**Your assignment**:
Of the entries below, return exactly those lines that fall between the one containing "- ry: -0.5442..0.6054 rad" and the one containing "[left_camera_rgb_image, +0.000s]", the two end lines included.

[Collection entries]
'''

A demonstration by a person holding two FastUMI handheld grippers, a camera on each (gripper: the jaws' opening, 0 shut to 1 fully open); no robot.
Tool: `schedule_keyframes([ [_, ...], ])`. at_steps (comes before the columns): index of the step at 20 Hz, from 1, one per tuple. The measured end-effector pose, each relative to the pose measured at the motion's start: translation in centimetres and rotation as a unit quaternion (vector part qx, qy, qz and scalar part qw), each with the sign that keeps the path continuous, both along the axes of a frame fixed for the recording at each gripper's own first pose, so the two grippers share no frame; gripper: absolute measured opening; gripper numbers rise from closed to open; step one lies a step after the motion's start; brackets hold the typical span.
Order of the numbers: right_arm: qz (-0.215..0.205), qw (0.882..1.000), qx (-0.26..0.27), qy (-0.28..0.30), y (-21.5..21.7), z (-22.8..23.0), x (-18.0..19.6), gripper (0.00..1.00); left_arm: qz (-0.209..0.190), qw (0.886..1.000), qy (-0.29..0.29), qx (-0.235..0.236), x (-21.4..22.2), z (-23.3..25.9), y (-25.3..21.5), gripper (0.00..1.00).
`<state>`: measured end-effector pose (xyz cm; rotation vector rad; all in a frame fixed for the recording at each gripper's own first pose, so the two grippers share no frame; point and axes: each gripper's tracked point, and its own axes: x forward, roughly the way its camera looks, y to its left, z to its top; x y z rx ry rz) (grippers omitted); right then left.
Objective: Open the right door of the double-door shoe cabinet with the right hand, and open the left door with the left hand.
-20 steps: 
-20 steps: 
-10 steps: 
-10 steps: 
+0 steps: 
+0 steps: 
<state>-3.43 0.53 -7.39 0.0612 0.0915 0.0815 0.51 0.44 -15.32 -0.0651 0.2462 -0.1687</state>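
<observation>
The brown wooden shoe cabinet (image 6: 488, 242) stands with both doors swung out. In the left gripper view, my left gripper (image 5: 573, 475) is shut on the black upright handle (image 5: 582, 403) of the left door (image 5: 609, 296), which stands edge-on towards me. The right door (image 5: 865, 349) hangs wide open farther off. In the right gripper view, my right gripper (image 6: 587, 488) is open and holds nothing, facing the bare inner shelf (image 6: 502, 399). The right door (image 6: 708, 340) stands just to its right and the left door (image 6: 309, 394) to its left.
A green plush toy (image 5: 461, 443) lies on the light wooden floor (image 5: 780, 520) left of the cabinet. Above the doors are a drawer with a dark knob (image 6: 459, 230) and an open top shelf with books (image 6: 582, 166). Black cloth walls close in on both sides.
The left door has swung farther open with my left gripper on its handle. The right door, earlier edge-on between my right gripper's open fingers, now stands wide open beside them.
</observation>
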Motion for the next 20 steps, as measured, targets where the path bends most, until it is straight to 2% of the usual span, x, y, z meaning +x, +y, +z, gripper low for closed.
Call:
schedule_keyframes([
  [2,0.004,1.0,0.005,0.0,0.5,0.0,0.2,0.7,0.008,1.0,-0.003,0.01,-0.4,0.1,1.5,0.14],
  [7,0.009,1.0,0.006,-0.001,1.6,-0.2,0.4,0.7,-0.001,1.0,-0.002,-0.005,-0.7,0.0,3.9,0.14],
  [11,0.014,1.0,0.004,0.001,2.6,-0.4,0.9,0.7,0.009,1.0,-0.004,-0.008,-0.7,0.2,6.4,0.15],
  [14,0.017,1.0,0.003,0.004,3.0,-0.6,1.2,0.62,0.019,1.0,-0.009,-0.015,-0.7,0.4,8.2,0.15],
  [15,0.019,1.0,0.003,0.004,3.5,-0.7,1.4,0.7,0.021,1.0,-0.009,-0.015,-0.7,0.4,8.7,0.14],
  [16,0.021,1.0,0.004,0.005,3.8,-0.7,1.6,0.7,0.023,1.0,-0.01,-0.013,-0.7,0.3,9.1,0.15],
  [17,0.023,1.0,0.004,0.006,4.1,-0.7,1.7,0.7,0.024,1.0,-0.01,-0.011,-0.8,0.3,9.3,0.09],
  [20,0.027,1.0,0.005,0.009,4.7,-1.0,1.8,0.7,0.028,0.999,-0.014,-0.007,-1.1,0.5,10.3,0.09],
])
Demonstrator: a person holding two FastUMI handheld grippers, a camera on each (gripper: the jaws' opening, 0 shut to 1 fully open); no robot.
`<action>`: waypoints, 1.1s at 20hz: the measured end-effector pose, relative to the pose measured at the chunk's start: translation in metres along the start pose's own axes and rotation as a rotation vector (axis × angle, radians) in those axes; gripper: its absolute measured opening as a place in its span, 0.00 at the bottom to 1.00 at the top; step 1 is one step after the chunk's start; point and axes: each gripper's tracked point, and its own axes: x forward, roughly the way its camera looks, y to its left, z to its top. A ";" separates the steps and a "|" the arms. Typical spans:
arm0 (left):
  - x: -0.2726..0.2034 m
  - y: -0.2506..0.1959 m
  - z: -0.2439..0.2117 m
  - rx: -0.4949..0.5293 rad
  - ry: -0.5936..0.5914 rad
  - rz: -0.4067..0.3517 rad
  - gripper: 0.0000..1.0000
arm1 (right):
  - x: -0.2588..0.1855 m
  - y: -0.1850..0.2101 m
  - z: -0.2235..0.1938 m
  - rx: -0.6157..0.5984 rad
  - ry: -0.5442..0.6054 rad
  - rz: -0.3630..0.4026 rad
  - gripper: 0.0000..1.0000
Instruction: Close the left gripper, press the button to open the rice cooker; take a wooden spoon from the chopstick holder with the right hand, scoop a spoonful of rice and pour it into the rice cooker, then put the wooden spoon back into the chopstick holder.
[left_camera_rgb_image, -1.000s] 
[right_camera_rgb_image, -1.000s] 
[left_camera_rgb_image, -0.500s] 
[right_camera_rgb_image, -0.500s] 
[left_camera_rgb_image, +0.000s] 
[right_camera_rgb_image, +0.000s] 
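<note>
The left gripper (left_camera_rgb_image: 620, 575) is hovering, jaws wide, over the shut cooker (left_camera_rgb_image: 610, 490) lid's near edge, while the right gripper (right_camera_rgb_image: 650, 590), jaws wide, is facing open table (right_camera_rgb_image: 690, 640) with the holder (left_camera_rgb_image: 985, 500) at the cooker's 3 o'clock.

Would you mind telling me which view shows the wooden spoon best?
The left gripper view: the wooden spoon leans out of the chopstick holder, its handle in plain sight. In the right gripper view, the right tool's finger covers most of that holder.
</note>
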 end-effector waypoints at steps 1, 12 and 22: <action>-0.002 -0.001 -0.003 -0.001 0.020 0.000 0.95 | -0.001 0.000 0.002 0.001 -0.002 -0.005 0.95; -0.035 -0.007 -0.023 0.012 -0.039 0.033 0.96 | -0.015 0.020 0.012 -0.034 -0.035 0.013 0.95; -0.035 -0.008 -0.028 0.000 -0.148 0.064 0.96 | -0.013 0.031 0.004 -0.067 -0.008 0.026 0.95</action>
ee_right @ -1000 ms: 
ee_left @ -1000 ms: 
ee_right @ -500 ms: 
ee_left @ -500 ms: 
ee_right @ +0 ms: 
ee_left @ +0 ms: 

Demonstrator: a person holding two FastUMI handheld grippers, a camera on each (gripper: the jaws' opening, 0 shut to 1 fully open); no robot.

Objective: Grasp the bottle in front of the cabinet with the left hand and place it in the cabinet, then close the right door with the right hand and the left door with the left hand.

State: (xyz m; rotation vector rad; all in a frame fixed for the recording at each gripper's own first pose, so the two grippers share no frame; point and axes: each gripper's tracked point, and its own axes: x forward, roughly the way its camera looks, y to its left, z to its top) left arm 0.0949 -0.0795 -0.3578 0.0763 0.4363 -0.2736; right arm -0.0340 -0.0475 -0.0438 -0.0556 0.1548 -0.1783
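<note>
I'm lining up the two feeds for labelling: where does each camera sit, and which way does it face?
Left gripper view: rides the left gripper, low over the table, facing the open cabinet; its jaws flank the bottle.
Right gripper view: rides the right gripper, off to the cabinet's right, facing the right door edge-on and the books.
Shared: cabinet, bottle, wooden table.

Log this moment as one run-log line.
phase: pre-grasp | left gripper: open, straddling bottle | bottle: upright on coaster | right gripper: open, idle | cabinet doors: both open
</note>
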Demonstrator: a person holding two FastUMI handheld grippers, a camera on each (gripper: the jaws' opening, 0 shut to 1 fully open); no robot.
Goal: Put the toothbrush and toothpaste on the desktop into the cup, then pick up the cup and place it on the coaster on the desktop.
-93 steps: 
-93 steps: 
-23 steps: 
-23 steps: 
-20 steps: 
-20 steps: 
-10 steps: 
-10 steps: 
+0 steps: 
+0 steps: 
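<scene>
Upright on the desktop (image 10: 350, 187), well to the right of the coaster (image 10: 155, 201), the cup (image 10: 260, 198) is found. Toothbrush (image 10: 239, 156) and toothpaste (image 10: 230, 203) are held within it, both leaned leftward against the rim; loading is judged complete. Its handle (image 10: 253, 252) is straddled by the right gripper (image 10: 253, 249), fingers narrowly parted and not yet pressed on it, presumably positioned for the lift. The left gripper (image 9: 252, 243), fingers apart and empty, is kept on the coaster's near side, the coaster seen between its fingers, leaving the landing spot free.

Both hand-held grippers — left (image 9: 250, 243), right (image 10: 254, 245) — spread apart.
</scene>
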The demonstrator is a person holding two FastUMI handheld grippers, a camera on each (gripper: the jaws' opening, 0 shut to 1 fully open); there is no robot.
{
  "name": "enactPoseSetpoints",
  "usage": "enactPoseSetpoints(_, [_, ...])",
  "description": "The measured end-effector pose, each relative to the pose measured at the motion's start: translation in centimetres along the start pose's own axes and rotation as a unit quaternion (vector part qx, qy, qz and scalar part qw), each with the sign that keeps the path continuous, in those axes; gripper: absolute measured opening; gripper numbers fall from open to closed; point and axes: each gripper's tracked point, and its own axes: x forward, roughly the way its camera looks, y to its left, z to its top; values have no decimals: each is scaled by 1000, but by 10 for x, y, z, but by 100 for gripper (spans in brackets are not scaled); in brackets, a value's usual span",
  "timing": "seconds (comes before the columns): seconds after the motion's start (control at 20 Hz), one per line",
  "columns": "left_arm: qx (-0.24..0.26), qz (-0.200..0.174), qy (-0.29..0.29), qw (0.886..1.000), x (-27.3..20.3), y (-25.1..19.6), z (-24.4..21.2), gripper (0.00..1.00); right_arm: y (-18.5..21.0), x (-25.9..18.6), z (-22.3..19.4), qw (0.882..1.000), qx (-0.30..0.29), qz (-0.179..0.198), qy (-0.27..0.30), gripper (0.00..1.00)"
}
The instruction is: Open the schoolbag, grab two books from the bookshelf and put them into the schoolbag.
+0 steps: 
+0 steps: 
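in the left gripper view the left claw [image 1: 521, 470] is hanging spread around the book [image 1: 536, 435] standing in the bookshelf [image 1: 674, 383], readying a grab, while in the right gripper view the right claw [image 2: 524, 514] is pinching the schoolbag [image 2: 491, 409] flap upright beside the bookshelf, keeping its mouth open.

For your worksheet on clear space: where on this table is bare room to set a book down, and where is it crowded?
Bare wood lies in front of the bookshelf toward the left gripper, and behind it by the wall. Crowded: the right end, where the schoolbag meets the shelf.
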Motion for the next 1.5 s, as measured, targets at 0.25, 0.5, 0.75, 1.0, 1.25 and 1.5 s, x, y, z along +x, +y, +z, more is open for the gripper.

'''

**Task solution**:
  - ry: -0.5442..0.6054 rad
  - rz: -0.3630..0.4026 rad
  - gripper: 0.0000..1.0000
Instruction: Close the left gripper, press the button to open the rice cooker; take a wooden spoon from the chopstick holder with the right hand, scoop a spoonful of rice and pour it into the rice cooker, then put the wooden spoon back into the chopstick holder.
[left_camera_rgb_image, -1.000s] 
[right_camera_rgb_image, -1.000s] 
[left_camera_rgb_image, -0.500s] 
[right_camera_rgb_image, -0.500s] 
[left_camera_rgb_image, +0.000s] 

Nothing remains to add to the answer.